Congress should pass proposed European Reassurance Initiative.
NATO turned 65 in April. But far from slipping into semiretirement, the Atlantic alliance found new purpose after Russia annexed Crimea and destabilized portions of southern and eastern Ukraine. While the Crimean crisis is best addressed with economic sanctions, it’s important to send Russia — and its allies — a strong signal that military capability will be updated, too.
So President Obama, who is on a four-day trip to Europe, deserves support for his proposal to create a $1 billion fund to boost European security. Among many elements, the European Reassurance Initiative, as it’s called, would increase military exercises, training and rotational presence across Europe but especially in newer NATO countries; deploy U.S. planners to “augment the capability of our allies”; explore repositioning equipment in Europe; increase U.S. Navy participation in NATO deployments, especially in the Black and Baltic seas, and build “the partner capacity” of non-NATO nations such as Ukraine, Georgia and Moldova.
The initiative is timely, not just because of Western worries over illegal and irrational Russian provocation in Ukraine, but because Obama has tacitly downplayed European security in order to diplomatically and militarily “pivot” to Asia.
Obama announced the initiative during a visit to Poland to celebrate the 25th anniversary of elections that accelerated the end of Communist rule and, ultimately, of the Soviet Union.
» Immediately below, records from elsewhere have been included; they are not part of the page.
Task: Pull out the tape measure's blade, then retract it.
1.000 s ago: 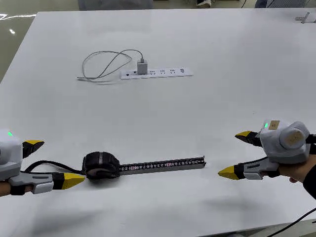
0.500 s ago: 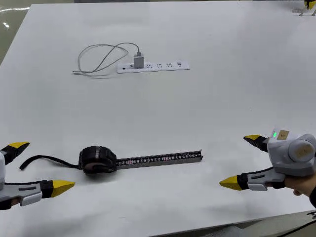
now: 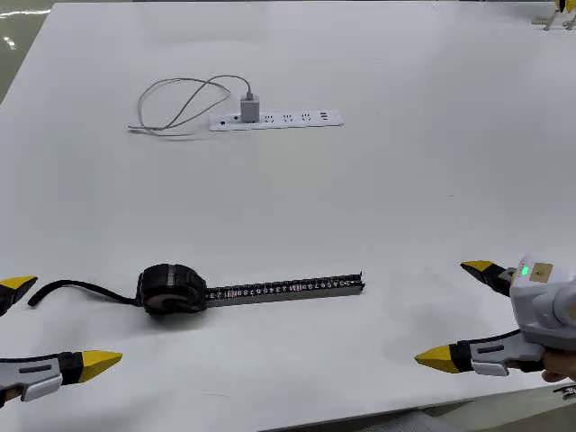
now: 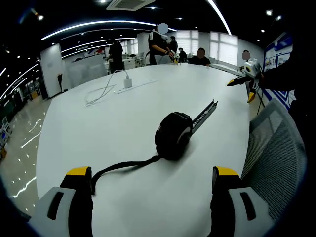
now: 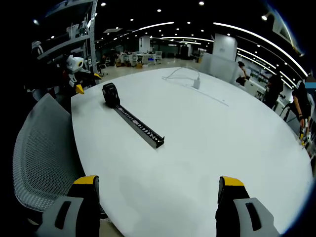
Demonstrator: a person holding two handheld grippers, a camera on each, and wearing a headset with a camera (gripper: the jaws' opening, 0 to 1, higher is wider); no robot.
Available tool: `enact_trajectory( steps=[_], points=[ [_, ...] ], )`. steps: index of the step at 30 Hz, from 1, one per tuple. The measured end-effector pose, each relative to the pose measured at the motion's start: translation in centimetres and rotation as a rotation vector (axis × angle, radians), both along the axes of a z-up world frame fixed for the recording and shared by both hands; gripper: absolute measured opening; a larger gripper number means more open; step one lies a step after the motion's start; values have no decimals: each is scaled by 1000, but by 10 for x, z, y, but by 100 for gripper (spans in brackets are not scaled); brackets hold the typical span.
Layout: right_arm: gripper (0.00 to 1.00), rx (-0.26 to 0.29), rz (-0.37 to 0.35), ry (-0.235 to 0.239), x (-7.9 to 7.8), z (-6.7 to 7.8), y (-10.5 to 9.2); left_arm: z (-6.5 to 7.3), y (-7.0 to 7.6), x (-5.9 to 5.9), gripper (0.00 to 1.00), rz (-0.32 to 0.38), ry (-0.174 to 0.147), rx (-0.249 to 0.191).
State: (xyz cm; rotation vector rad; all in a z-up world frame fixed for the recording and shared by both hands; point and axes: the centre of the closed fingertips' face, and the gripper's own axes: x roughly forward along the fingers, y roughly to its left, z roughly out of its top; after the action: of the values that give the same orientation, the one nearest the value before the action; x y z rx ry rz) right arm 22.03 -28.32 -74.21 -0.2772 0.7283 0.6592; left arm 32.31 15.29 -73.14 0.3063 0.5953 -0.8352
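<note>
white table [image 3: 378, 180] carries a black tape [image 3: 171, 289] lying near the front edge. its blade [image 3: 286, 288] is drawn out to the right, flat on the surface, and a black strap [image 3: 76, 290] trails off the case to the left. left gripper [image 3: 58, 322] sits by the strap end, jaws spread wide with nothing between them, clear of the tape. right gripper [image 3: 454, 313] is well apart from the blade tip, off to its right, jaws also wide and empty. in the left gripper view the case sits ahead between the yellow tips, the strap running toward the left jaw. far back lie a white power strip [image 3: 277, 119], a plugged charger [image 3: 249, 109] and a looped cable [image 3: 184, 108].
</note>
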Motion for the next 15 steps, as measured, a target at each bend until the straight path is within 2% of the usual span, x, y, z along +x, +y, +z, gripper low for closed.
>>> enact_trajectory(
  steps=[2, 4, 6, 13, 15],
  points=[
    [99, -16, 3, -13, -2, 1, -1, -1, 1, -2, 99, 1, 2, -2],
    [99, -8, -7, -13, -4, 3, -2, -2, 1, -5, 99, 2, 14, -12],
    [99, -15, -4, -18, -7, 4, -1, -1, 1, -8, 99, -7, 7, -13],
    [99, -21, -21, -8, -17, -2, -7, -4, 2, -18, 99, -16, 12, -6],
    [99, -20, -24, -7, -20, -3, -8, -3, 5, -16, 99, -10, -12, 14]
  ],
)
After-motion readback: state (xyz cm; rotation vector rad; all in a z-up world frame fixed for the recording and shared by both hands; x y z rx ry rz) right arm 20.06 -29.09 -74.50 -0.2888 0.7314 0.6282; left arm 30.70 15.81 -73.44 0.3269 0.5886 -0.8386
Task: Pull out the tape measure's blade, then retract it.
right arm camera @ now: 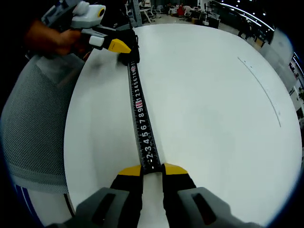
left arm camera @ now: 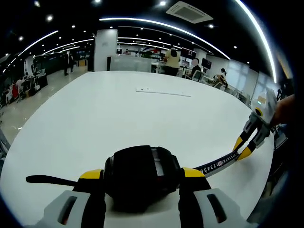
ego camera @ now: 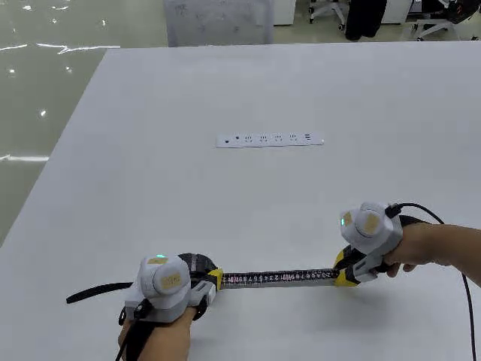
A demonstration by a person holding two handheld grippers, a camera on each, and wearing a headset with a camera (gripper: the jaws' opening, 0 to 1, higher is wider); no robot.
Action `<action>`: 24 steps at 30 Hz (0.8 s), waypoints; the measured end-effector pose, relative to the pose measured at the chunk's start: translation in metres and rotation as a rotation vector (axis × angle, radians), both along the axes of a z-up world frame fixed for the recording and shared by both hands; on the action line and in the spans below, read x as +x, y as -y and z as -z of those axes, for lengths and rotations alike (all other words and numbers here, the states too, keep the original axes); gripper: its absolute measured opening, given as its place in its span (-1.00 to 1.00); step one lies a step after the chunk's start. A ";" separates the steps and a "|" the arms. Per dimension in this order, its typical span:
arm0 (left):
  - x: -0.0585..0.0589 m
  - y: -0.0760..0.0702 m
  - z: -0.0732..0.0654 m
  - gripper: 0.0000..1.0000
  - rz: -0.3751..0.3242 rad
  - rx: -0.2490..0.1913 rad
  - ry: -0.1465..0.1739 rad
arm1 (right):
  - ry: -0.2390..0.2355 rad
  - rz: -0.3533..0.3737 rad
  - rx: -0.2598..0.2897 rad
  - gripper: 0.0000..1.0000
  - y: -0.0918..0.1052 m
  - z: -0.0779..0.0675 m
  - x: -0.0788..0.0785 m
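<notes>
While the black tape measure case (left arm camera: 141, 164) sits on the white table (ego camera: 225, 210) near its front edge, the left gripper (left arm camera: 142, 175) has its yellow-tipped jaws closed against the case's two sides. A black strap (ego camera: 94, 292) trails off to the case's left. The blade (ego camera: 278, 277) is drawn out, numbers up, running low along the table to the right gripper (right arm camera: 152, 171). Its jaws are pinched nearly together on the blade's end. A power strip (ego camera: 269, 139) lies well beyond, mid-table.

table (ego camera: 150, 165) white | pwr strip (ego camera: 270, 140) mid-far | tape measure (ego camera: 197, 267) near edge, blade (ego camera: 278, 277) out
</notes>
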State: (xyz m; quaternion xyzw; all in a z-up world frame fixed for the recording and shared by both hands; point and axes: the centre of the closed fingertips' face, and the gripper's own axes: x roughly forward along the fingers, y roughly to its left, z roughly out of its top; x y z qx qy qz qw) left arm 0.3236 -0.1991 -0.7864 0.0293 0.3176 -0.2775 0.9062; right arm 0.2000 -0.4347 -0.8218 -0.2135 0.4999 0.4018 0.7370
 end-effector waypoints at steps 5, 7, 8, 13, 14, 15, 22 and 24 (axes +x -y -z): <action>0.000 0.001 0.000 0.16 0.003 0.002 -0.004 | 0.005 -0.015 -0.003 -0.73 -0.006 0.000 0.003; 0.000 0.001 0.000 0.16 0.004 0.002 -0.003 | 0.003 -0.011 -0.002 -0.73 -0.007 0.000 0.003; 0.000 0.001 0.000 0.16 0.004 0.002 -0.003 | 0.006 -0.014 -0.002 -0.73 -0.007 0.000 0.004; 0.000 0.001 0.000 0.17 0.007 -0.001 -0.006 | 0.004 -0.007 0.001 -0.73 -0.007 0.000 0.005; 0.000 0.001 0.000 0.17 0.007 -0.001 -0.005 | 0.005 -0.007 0.001 -0.73 -0.008 0.000 0.005; 0.000 0.001 0.000 0.17 0.006 0.000 -0.005 | 0.007 -0.007 0.000 -0.73 -0.008 0.000 0.006; 0.001 0.001 0.000 0.17 0.008 0.000 -0.010 | 0.007 0.007 0.004 -0.73 -0.011 -0.001 0.007; 0.001 0.001 0.000 0.17 0.010 0.002 -0.010 | 0.008 0.008 0.004 -0.73 -0.011 -0.001 0.008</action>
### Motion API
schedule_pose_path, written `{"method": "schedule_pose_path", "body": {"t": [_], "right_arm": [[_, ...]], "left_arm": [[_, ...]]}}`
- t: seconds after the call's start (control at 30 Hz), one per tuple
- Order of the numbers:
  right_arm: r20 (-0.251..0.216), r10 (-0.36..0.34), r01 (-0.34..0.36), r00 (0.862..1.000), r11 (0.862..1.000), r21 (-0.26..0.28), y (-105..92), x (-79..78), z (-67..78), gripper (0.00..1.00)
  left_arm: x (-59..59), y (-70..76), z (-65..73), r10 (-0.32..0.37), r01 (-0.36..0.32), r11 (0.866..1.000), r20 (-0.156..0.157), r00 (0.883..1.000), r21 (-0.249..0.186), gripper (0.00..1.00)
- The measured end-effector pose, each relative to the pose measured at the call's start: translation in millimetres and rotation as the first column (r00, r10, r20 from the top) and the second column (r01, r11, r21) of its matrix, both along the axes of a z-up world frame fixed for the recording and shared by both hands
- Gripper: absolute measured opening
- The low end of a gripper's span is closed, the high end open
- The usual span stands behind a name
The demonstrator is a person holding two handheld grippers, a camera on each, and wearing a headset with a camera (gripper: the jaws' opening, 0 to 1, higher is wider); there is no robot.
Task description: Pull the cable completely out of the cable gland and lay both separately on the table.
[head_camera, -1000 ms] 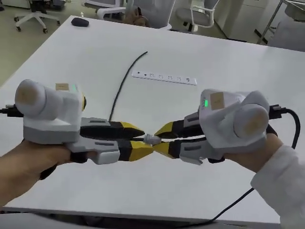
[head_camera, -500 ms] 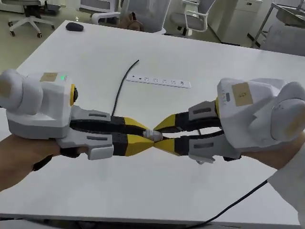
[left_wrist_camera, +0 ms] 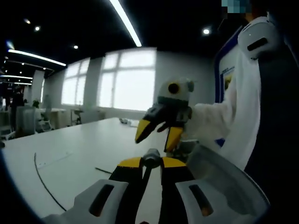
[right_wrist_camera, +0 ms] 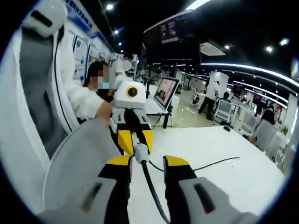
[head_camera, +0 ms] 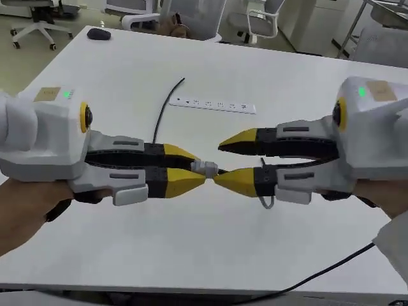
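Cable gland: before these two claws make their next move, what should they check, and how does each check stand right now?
1. Grip of the left gripper on the cable gland: ok, its jaws are shut on it.
2. Grip of the right gripper on the cable: not ok. Its jaws are open and the cable runs loose between them.
3. Cable out of the gland: not ok, it enters the gland.
4. Bare table below for laying both down: ok. The power strip lies farther off.
5. Length of cable inside the gland: cannot tell.
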State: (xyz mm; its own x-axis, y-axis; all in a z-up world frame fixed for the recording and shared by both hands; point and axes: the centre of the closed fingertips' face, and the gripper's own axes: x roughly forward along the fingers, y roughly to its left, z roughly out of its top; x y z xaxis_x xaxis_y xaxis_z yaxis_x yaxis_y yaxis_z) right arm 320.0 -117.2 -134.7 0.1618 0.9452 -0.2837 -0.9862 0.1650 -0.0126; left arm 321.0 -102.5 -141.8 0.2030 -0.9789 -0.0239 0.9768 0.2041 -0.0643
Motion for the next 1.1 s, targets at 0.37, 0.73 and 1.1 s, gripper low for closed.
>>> {"method": "schedule_pose_path", "body": {"t": [0.37,0.73,1.1], "right_arm": [[-0.213,0.079,-0.048,0.974,0.988,0.147,6.9,-7.4,4.0,0.23],[-0.251,0.118,-0.066,0.961,0.976,0.209,11.1,-12.7,7.3,0.13],[-0.291,0.127,-0.067,0.948,0.976,0.209,11.1,-11.9,4.9,0.13]], "left_arm": [[-8.2,-2.7,11.9,-0.034,0.036,0.999,0.095,0.995,-0.018,0.15],[-5.4,-5.7,15.2,-0.025,0.026,1.0,0.108,0.994,-0.008,0.15],[-5.5,-8.5,14.9,-0.037,0.033,0.999,0.153,0.988,0.027,0.15]]}}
Poland has been a stalwart ally since, which is something that Congress should consider when it eventually votes on the European Reassurance Initiative. In this case, politics truly should stop at the water’s edge. Central and Eastern Europe, which are more vulnerable to Russian interference, need a strong signal that the United States will live up to its rhetoric on keeping Europe free.
Obama’s meeting with Ukraine’s president-elect, Petro Poroshenko, should be another reassuring signal that Ukrainians are right to want to align more with Western Europe than with Moscow.
Obama’s other stops should shore up the relatively unified European response to Russia, too. In Brussels, he’ll meet with G-7 leaders in a session moved from Sochi, Russia (Russian President Vladimir Putin was removed from the guest list, too).
Obama and Putin may meet on Friday in France as Obama and other Western leaders commemorate the 70th anniversary of the D-Day invasion. If so, Obama should use the example of allied sacrifice to reinforce to Putin that despite domestic politics and international rifts, the Western alliance is united in seeking peace through diplomacy, but is capable of strong collective defense, too.